### What to work on
Once the images are removed, repeat all of the entries exactly.

### Study material

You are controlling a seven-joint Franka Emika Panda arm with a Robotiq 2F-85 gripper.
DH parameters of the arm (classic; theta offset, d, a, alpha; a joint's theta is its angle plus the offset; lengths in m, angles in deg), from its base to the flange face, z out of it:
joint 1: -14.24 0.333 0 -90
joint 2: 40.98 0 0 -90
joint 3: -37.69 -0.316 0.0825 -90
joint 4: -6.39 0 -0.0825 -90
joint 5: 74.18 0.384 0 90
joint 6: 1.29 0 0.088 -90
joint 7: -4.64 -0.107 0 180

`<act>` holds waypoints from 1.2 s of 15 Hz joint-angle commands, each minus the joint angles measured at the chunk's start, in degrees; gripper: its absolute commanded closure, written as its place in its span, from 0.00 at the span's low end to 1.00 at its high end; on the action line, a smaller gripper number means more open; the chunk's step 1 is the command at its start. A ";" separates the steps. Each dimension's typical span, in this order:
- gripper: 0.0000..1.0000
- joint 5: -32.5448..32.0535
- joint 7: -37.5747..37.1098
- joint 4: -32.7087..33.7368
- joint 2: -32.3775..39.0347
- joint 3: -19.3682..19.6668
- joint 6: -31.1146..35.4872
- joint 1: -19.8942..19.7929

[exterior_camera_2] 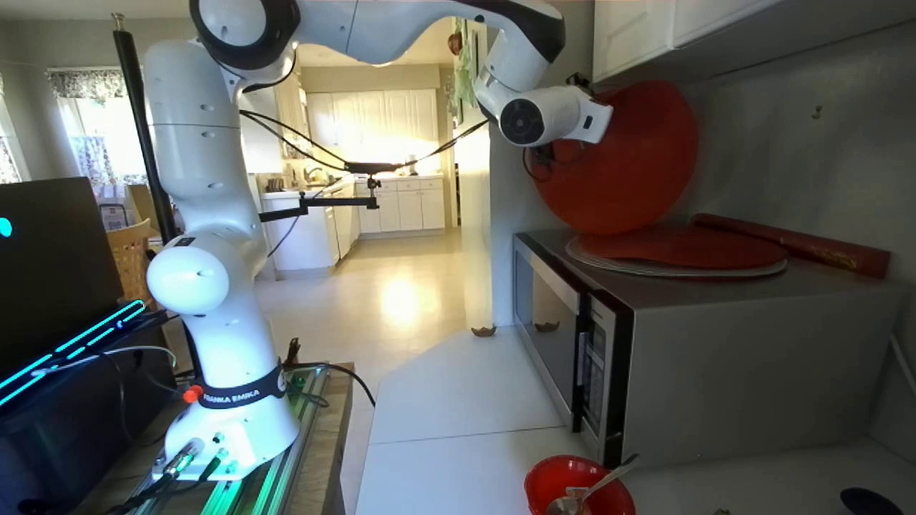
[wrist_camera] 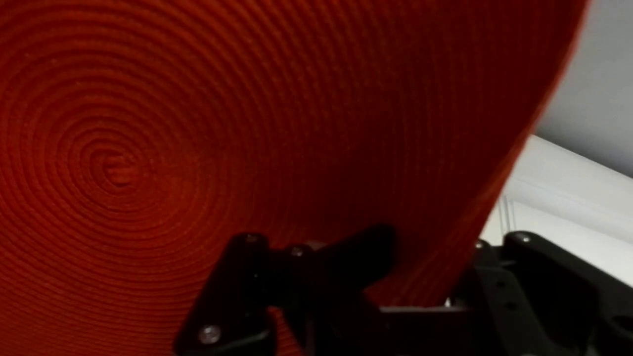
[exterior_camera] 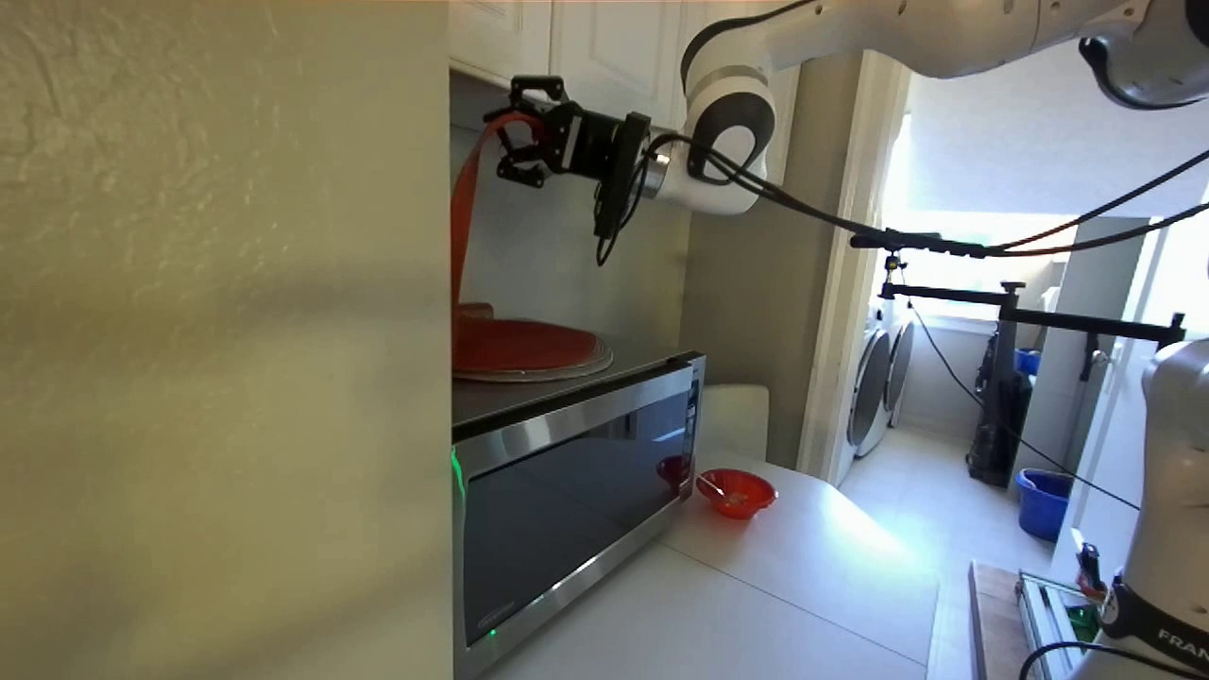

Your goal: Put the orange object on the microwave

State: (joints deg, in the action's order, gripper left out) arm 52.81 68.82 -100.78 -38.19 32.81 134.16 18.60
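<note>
Done: your claw (exterior_camera: 506,131) pinches the orange mat (exterior_camera_2: 637,170), near-upright over the microwave (exterior_camera_2: 751,372) | Left, likely: lay flat, release

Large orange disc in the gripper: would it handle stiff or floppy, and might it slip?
The large orange disc should bend fairly easily: in an exterior view its top curls over into the gripper. It is probably light for its width, looking thin edge-on there. Its ridged surface in the wrist view may help resist slipping.
</note>
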 commanded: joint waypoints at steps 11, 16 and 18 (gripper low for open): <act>1.00 12.10 15.24 13.86 13.22 4.25 -6.54 -0.01; 1.00 6.80 17.14 14.02 16.49 8.42 -5.76 -2.40; 1.00 4.52 17.12 14.01 16.97 9.28 -4.47 -2.79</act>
State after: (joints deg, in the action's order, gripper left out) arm 60.70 85.37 -88.63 -22.82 41.16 128.34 16.19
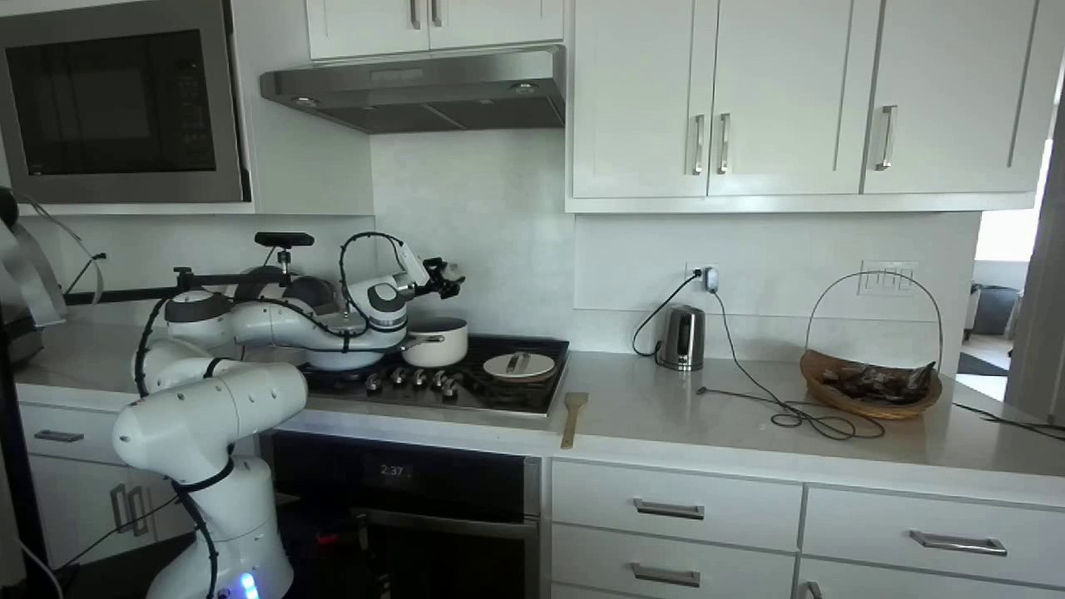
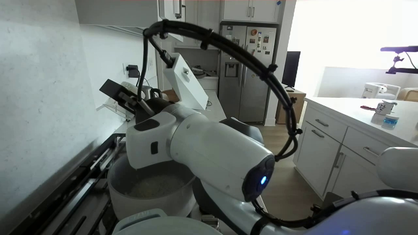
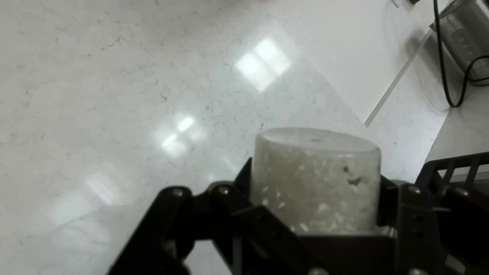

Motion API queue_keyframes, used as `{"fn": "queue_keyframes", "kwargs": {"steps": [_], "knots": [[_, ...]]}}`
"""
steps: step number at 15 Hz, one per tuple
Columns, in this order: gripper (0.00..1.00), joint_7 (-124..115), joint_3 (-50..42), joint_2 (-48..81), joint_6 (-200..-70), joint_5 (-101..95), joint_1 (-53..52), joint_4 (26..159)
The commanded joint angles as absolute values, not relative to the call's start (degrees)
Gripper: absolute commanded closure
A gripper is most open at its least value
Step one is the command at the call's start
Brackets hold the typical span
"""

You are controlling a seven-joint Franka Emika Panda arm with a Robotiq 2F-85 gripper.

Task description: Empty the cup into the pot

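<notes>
A translucent cup (image 3: 317, 183) is in my gripper (image 3: 316, 191), seen in the wrist view. Pale grains or residue cling to its inner wall. Its closed base points to the top of that picture; its mouth is hidden by the gripper, and it looks tipped. In an exterior view, the gripper (image 1: 444, 280) is raised above the white pot (image 1: 437, 345), with the pale cup (image 1: 453, 272) at its tip. In an exterior view, the pot (image 2: 148, 207) stands on the stove with pale contents at its bottom; my wrist covers part of it.
A second pot (image 1: 343, 359) stands beside the white pot. A round lid (image 1: 518, 366) lies on the stove's right side. A wooden spatula (image 1: 572, 416), a kettle (image 1: 682, 337) with cord and a basket (image 1: 874, 408) are on the counter. The range hood (image 1: 424, 91) hangs above.
</notes>
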State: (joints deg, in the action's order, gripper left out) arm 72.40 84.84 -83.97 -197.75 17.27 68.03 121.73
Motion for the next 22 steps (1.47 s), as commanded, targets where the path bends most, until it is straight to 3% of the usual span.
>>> {"fn": "queue_keyframes", "kwargs": {"steps": [1,22], "knots": [[0.68,72.5,85.78,-83.97,-198.71,19.08,68.36,124.4],[0.68,71.04,85.99,-83.96,-198.58,21.75,66.48,126.68]]}}
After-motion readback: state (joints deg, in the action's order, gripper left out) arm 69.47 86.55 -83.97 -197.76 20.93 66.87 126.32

### Task solution
You are controlling a seven-joint Franka Emika Panda arm with a Robotiq 2F-85 gripper.
DH parameters of the arm (classic; theta offset, d, a, alpha; a joint's theta is its angle plus the offset; lengths in m, angles in deg), from its base to the flange face, z out of it:
joint 1: -14.24 0.333 0 -90
joint 2: 40.98 0 0 -90
joint 3: -37.69 -0.316 0.0825 -90
joint 4: -6.39 0 -0.0825 -90
joint 5: 74.18 0.384 0 90
joint 6: 1.29 0 0.088 -90
joint 7: -4.64 -0.107 0 180

`<act>` holds waypoints from 1.2 s of 15 Hz joint-angle commands, each minus the joint angles measured at the chunk's start, in degrees; gripper: its absolute commanded closure, written as its place in its span, from 0.00 at the span's low end to 1.00 at its high end; on the action line, a smaller gripper number means more open; the chunk's step 1 is the command at its start. A ";" separates the steps. Each dimension's typical span, in this order:
- gripper: 0.0000..1.0000
- joint 5: -32.5448..32.0535
- joint 7: -37.5747..37.1098
- joint 4: -32.7087..33.7368
- joint 2: -32.3775..39.0347
- joint 3: -19.3682..19.6668
- joint 6: -31.1146..35.4872
- joint 1: -19.8942..19.7929

[exterior_camera_2] 
[wrist_camera] 
[exterior_camera] 

Your goal: Put the orange object on the microwave

State: (joints deg, in the action's order, gripper left out) arm 52.81 68.82 -100.78 -38.19 32.81 134.16 18.60
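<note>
Done: your claw (exterior_camera: 506,131) pinches the orange mat (exterior_camera_2: 637,170), near-upright over the microwave (exterior_camera_2: 751,372) | Left, likely: lay flat, release

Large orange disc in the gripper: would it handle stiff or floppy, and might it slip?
The large orange disc should bend fairly easily: in an exterior view its top curls over into the gripper. It is probably light for its width, looking thin edge-on there. Its ridged surface in the wrist view may help resist slipping.
</note>
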 commanded: joint waypoints at steps 11, 16 and 18 (gripper low for open): <act>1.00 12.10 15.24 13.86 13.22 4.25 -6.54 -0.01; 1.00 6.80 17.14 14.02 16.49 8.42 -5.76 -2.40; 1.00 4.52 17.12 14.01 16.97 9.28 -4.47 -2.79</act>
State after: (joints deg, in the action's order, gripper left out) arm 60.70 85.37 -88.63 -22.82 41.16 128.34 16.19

Motion API queue_keyframes, used as `{"fn": "queue_keyframes", "kwargs": {"steps": [_], "knots": [[_, ...]]}}`
"""
steps: step number at 15 Hz, one per tuple
Columns, in this order: gripper (0.00..1.00), joint_7 (-124..115), joint_3 (-50..42), joint_2 (-48..81), joint_6 (-200..-70), joint_5 (-101..95), joint_1 (-53..52), joint_4 (26..159)
The commanded joint angles as absolute values, not relative to the call's start (degrees)
Gripper: absolute commanded closure
A gripper is most open at its least value
Step one is the command at the call's start
Brackets hold the typical span
"""

You are controlling a seven-joint Franka Emika Panda arm with a Robotiq 2F-85 gripper.

Task description: Empty the cup into the pot

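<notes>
A translucent cup (image 3: 317, 183) is in my gripper (image 3: 316, 191), seen in the wrist view. Pale grains or residue cling to its inner wall. Its closed base points to the top of that picture; its mouth is hidden by the gripper, and it looks tipped. In an exterior view, the gripper (image 1: 444, 280) is raised above the white pot (image 1: 437, 345), with the pale cup (image 1: 453, 272) at its tip. In an exterior view, the pot (image 2: 148, 207) stands on the stove with pale contents at its bottom; my wrist covers part of it.
A second pot (image 1: 343, 359) stands beside the white pot. A round lid (image 1: 518, 366) lies on the stove's right side. A wooden spatula (image 1: 572, 416), a kettle (image 1: 682, 337) with cord and a basket (image 1: 874, 408) are on the counter. The range hood (image 1: 424, 91) hangs above.
</notes>
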State: (joints deg, in the action's order, gripper left out) arm 72.40 84.84 -83.97 -197.75 17.27 68.03 121.73
Motion for the next 22 steps (1.47 s), as commanded, targets where the path bends most, until it is straight to 3% of the usual span.
>>> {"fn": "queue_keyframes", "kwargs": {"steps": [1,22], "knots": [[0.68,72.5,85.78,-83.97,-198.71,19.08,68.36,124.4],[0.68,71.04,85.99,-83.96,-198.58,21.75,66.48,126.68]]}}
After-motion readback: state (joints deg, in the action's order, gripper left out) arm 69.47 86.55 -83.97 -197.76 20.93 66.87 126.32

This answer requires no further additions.